=== What you have to do ===
Without the pictures, output all of the data exactly.

= = = = =

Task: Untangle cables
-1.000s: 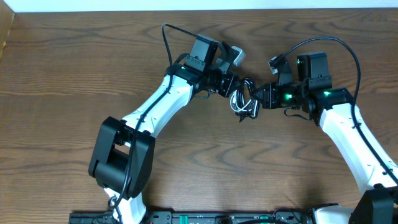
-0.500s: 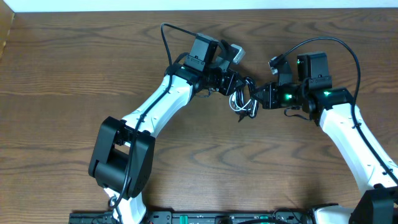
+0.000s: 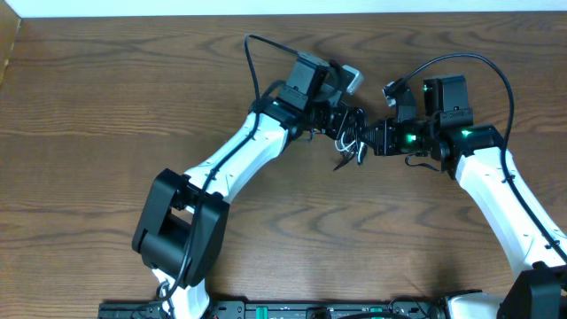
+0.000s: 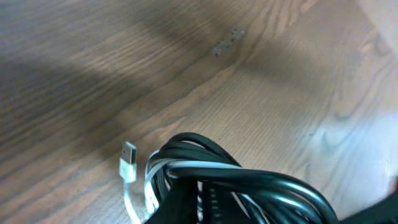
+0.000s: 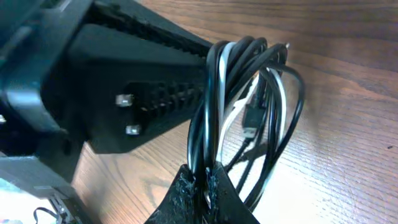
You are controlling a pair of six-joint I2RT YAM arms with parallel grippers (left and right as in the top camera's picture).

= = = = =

=== Result of this task ===
Task: Untangle cables
-1.000s: 
-0.500s: 
+0.000s: 
+0.000s: 
+0.000s: 
You are controlling a pair of six-joint I2RT YAM arms with parallel grippers (left and right as in the top camera's picture).

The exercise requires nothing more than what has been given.